I know Alex, owner of the domain, the hardware and the hosting deal for mongers.org where I “live”, has made some arrangements in the case he gets hit by a truck so that things can go on and people can still get access. No plans have been made for when the last monger die though. And I haven't made any personal arrangements either.

I hope that 100 years after my death all of my on-line writing will be preserved along with everybody else's on a small node in the network somewhere with just a few PB of storage and a cheap little 10 Gbit network connection, because that's more than enough and by then you robably can't even get a slower connection. (“Man, things were primitive back then in the beginning of the 21st century…” they’ll say)

It'll be an invaluable resource to historians.
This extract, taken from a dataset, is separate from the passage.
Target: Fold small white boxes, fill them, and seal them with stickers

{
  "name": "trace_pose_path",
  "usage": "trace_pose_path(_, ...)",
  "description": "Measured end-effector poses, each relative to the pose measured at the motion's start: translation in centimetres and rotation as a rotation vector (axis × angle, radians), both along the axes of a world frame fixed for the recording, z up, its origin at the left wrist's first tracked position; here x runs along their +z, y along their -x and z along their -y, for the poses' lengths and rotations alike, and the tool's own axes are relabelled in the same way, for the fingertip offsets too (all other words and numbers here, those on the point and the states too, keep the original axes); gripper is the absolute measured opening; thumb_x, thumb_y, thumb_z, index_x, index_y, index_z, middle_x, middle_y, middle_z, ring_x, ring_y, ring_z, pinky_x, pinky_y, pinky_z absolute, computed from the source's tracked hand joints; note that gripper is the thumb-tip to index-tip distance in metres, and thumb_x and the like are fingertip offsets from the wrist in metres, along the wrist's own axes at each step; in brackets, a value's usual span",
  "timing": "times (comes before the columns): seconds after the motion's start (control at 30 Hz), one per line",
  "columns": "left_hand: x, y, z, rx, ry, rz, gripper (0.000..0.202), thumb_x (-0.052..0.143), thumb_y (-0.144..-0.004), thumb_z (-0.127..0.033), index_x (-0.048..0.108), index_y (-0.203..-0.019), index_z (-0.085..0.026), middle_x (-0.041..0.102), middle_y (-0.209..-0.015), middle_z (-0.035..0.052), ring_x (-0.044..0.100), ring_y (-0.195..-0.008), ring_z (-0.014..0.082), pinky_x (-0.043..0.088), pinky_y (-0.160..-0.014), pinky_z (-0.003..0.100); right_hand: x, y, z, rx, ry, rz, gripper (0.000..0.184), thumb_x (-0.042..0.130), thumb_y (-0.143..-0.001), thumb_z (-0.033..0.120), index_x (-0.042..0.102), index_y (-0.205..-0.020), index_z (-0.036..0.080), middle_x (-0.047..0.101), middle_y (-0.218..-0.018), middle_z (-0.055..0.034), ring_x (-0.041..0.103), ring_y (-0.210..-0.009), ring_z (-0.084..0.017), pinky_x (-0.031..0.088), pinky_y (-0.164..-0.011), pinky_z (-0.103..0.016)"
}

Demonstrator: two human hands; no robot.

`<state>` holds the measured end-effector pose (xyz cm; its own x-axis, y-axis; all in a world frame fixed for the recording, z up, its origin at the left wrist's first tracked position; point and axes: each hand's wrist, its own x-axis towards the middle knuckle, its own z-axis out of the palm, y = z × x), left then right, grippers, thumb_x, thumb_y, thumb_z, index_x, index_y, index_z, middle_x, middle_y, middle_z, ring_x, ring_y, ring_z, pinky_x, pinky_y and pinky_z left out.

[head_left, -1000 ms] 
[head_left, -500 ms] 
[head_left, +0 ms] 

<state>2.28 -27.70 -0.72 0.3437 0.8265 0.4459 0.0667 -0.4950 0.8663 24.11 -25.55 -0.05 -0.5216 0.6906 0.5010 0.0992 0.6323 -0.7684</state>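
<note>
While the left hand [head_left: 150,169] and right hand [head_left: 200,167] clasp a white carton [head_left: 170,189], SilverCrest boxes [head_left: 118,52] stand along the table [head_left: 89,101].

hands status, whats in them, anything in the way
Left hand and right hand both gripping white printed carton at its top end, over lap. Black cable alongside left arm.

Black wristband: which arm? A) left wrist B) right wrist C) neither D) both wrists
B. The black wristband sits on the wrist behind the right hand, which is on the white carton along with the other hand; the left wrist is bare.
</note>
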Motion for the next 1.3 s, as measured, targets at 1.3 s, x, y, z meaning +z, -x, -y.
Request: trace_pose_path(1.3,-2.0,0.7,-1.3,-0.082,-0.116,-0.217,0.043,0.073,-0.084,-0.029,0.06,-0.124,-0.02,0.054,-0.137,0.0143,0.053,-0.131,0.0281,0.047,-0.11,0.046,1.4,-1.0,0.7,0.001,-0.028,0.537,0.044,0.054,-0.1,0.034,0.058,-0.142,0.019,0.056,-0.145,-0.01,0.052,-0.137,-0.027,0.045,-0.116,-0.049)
Another thing would be the domain name problem. Because when people stop paying, the domain name is free for anyone to take, so that means our URL-space isn't stable beyond our deaths.

Perhaps we should add a .history or .archive TLD where content can be archived when domains change owners, if the content owners wish so. I think that would be better than the current Way Back Machine at Archive.org.

I don’t know how such a system should be financed, but a one-time fee when the content is archived that goes towards a fund that manage the system could work. But many content/domain owners probbly wouldn’t pay for that since it’s of no value to them anymore, so I guess a better model is needed.

A lot of interesting problems to solve here.